Re: pcmcia resume 60 second hang. Re: [patch 00/69] -stable review

From: Linus Torvalds
Date: Thu May 24 2007 - 22:43:20 EST




On Fri, 25 May 2007, Nigel Cunningham wrote:
>
> To answer the question, I guess the answer is that although they're
> different creatures, they have similarities. This is one of them, which
> is why I could make the mistake I did. Nothing in the issue being
> discussed was unique to suspend-to-ram. Perhaps we (or at least I) focus
> too much on the similarities, but that doesn't mean they're not there.

I agree that the current bug is not unique to STR. In fact, I think Romano
tested both STD and STR, and both had the same bug with the 60s timeout.
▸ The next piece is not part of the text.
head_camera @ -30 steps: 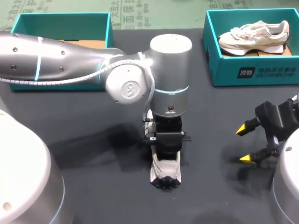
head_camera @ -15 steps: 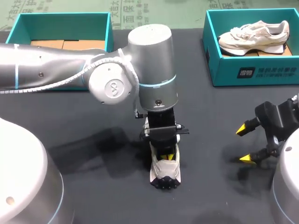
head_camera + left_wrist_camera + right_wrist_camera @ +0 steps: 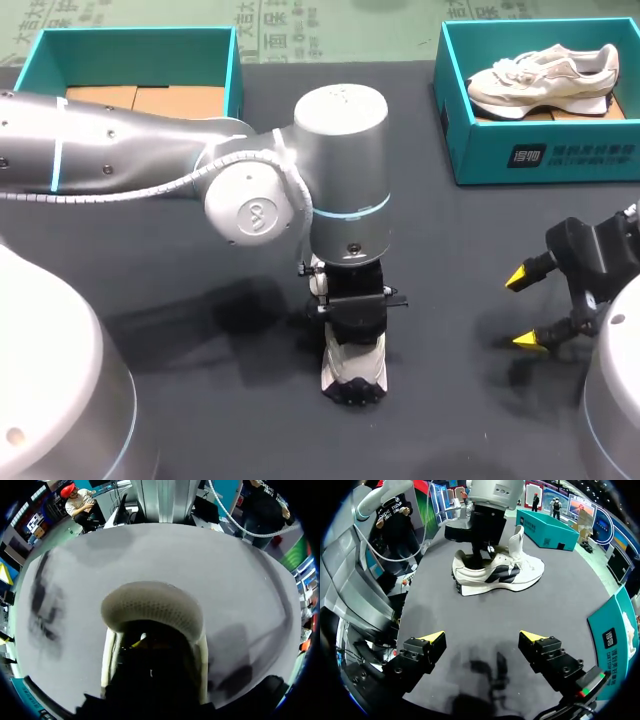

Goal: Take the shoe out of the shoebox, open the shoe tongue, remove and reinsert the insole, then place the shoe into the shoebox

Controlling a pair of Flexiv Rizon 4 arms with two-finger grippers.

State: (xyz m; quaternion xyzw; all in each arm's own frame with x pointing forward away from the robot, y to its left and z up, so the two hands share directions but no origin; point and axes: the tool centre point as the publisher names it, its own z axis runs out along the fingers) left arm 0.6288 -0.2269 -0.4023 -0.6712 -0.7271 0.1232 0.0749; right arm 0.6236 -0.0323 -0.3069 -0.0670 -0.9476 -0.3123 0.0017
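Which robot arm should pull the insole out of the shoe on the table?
Probably the left: its end effector is down inside the shoe. The right end effector hangs open, well off to the side of it.

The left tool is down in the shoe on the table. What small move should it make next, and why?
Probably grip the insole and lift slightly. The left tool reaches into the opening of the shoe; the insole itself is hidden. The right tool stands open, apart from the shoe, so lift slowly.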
But what irritates me is that STR really shouldn't have _had_ that bug at
all. The only reason STR had the same bug as STD was exactly the fact that
the two features are too closely inter-twined in the kernel.

That irritates me hugely. We had a bug we should never had had! We had a
bug because people are sharing code that shouldn't be shared! We had a bug
because of code that makes no sense in the first place!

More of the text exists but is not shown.